For uptown residents, especially on the West Side, Columbus Circle serves as an entry point into "the city." A trip on the A train from uptown at 207th Street to W. 59th Street, from bucolic "Upstate Manhattan" to the busy metropolis, takes about 30 minutes, a fairly convenient commute even by New York standards. The area near W. 59th St. and Central Park West features some of New York's most posh stops and restaurants (Per Se and Jean-Georges are here, for example), but beyond the glitter, everyday shopping happens here, too. 

The best parts about living in New York, such as proximity to great centers of arts and music, are within easy walking distance of Columbus Circle. In addition, the southwest corner of Central Park is an excellent starting point for a walk in any season, convenient to the Heckscher Playground to the north and the Sheep Meadow beyond, and to the Hallett Nature Sanctuary and the Pond to the east. 

For a quick roundup of many NYC attractions, explore the streets in and around Columbus Circle. Walk south on Broadway and later to the north (or vice versa), with side trips along the way.  

The images below correspond to a walk on a recent late afternoon. The walk concludes at dusk.   

1. Ed Sullivan Theater, The Late Show with Stephen Colbert, 1697 Broadway between W. 53rd and W. 54th.


A quick glance down Broadway from Columbus Circle indicates the proximity of "Broadway," and all that entails. From Columbus Circle, it's just a quick walk to the theater. Here, late in the afternoon, a line gathers for a taping of the show.

2. 6 1/2 Ave., between W. 51st and W. 55th St.


The "avenue" between Sixth and Seventh Avenues consists of a series of pedestrian arcades that run north and south between W. 51st and W. 55th St. The walkways make getting around this area fun and easy. This arcade near the City Center is getting a makeover.

3. New York City Center,  131 W. 55th St.



A well-known venue for the performing arts, especially dance, the building on W. 55th St. is quite photogenic with its fanciful Moorish design. I've always admired the marquee lighting here. City Center was originally erected in 1923 as a meeting place for the Shriners.  

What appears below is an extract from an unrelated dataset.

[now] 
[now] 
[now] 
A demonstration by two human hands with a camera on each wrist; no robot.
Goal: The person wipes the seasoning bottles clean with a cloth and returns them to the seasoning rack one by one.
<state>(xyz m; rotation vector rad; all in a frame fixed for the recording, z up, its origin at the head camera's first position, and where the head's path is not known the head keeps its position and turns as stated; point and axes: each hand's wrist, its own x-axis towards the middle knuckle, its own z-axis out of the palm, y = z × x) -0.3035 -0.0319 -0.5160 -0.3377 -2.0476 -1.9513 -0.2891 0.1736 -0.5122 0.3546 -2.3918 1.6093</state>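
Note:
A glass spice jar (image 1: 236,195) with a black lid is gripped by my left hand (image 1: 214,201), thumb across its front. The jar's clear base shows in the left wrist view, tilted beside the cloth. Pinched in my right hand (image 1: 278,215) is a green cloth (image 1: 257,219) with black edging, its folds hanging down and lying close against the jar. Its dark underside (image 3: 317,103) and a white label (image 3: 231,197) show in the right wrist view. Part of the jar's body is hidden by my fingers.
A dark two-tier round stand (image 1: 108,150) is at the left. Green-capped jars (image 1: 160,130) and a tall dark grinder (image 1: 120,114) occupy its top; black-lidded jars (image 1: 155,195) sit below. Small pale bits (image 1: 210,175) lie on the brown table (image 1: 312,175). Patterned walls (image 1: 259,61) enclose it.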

4. Carnegie Hall, 881 Seventh Ave.


The world-renowned concert hall built in 1891, while handsome and serious on the outside, is best enjoyed inside. Website

5. W. 57th Street

Once a vibrant corridor of culture, W. 57th St. has recently lost some of its cultural capital. Rizzoli Books moved to the Flatiron District, and the Steinway Company showroom has closed, with plans to relocate to the first floor of the old International Center for Photography spot near Bryant Park. The Art Students League (215 W. 57th St.) is still here, and its galleries are open to the public.
6. Central Park South, 59th St. between 8th Ave and 5th Ave.


The southern section of Central Park makes a great place for a rugged romp through the woods, especially since The Plaza is so nearby. Still beautiful, of course. (Unfortunately, a few monstrously tall skyscraper residences, now under construction nearby, threaten to cast menacing shadows over the graceful landscape.) 

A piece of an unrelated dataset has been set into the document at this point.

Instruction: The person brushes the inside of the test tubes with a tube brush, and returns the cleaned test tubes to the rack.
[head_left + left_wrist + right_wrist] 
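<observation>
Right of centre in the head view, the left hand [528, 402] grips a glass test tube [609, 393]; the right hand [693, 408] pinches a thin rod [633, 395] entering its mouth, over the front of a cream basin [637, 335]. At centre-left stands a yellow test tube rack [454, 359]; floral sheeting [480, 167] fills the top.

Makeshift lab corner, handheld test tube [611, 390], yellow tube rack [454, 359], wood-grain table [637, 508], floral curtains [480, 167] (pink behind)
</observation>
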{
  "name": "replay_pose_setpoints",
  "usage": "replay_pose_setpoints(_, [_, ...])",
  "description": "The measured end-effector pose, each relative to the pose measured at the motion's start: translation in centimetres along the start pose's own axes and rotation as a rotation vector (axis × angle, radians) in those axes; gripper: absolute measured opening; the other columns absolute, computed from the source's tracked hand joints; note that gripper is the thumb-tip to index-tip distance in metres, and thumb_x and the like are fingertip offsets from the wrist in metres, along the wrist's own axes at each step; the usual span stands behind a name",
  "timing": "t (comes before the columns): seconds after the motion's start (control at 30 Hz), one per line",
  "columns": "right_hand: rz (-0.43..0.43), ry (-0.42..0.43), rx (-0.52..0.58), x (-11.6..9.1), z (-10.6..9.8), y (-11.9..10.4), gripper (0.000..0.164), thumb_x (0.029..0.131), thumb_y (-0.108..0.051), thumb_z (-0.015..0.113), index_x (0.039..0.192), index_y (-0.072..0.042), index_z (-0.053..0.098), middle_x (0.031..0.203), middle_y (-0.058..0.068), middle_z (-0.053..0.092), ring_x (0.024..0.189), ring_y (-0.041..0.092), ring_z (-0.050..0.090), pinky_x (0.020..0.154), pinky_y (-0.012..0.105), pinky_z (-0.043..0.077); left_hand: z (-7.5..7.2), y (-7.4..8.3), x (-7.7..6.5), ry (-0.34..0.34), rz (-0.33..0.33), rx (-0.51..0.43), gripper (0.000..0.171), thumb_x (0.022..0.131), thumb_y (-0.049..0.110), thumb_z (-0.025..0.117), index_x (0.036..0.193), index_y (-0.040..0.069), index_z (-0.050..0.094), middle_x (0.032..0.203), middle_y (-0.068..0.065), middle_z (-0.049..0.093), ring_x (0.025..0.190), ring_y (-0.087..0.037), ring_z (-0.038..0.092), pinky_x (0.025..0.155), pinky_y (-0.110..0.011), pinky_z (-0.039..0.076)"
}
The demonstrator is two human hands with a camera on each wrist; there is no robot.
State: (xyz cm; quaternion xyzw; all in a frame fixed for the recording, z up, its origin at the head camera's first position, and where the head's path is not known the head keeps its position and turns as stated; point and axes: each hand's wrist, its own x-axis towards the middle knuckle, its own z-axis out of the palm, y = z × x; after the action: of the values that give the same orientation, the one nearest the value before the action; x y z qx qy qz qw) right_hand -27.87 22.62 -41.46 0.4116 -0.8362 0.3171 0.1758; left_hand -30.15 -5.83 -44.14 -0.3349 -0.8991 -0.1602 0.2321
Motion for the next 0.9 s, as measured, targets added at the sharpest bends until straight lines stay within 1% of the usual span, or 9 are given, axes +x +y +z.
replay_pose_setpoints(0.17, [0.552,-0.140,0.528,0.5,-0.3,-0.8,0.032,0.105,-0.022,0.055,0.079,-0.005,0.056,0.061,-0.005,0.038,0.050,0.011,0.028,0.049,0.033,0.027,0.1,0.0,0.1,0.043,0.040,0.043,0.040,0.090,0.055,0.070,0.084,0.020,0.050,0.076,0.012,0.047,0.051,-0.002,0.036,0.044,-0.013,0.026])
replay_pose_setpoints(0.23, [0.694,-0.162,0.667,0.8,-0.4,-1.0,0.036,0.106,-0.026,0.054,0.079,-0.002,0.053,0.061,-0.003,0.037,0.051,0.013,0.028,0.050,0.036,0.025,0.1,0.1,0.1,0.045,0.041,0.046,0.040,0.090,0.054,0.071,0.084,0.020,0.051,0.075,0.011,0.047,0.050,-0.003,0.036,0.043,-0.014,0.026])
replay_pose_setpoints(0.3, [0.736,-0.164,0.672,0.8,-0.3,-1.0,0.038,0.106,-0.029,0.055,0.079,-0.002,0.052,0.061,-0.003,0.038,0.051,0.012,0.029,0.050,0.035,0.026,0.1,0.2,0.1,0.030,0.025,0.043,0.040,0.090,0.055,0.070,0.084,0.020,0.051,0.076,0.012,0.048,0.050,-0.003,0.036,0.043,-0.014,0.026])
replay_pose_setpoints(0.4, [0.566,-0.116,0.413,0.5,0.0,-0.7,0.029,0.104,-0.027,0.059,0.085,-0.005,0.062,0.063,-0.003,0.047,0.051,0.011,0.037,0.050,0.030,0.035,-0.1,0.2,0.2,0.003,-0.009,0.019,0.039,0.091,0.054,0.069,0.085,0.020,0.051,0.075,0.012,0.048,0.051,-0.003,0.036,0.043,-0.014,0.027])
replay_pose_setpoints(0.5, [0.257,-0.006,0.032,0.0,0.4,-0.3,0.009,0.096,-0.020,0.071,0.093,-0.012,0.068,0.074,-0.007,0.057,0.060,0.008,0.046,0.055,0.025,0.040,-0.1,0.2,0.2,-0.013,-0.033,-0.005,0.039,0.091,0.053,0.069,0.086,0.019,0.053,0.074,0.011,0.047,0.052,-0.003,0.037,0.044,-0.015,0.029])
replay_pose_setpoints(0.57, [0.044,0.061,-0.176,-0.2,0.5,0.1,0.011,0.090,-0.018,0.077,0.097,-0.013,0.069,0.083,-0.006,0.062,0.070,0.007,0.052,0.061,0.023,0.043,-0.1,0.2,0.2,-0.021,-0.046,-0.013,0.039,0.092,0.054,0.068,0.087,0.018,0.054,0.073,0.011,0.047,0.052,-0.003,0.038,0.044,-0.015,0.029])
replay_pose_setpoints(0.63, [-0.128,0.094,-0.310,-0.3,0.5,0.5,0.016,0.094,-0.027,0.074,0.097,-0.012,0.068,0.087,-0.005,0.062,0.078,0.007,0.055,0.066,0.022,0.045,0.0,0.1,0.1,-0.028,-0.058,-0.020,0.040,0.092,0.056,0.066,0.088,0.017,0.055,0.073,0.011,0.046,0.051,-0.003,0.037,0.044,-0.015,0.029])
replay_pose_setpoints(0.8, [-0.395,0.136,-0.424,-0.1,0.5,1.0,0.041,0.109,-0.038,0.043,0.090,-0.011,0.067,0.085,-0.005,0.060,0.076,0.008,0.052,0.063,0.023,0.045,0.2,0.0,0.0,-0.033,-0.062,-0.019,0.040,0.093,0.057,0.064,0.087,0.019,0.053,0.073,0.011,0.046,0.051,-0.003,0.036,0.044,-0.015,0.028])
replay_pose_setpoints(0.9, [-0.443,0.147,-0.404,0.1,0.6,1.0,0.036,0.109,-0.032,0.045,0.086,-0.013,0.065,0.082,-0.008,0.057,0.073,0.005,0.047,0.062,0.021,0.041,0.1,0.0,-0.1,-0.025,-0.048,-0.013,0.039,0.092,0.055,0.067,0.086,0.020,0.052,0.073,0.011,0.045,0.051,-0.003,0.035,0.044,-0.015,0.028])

7. Museum of Arts and Design, 2 Columbus Circle


The museum produces innovative design exhibitions and also serves as home to the respected restaurant, Robert, offering wonderful views of Central Park. Museum website

8. Columbus Circle


The rotary, with its monument dedicated to Christopher Columbus, serves as one of the city's main gathering points. Read about the planning for this roundabout and its innovation in traffic safety.  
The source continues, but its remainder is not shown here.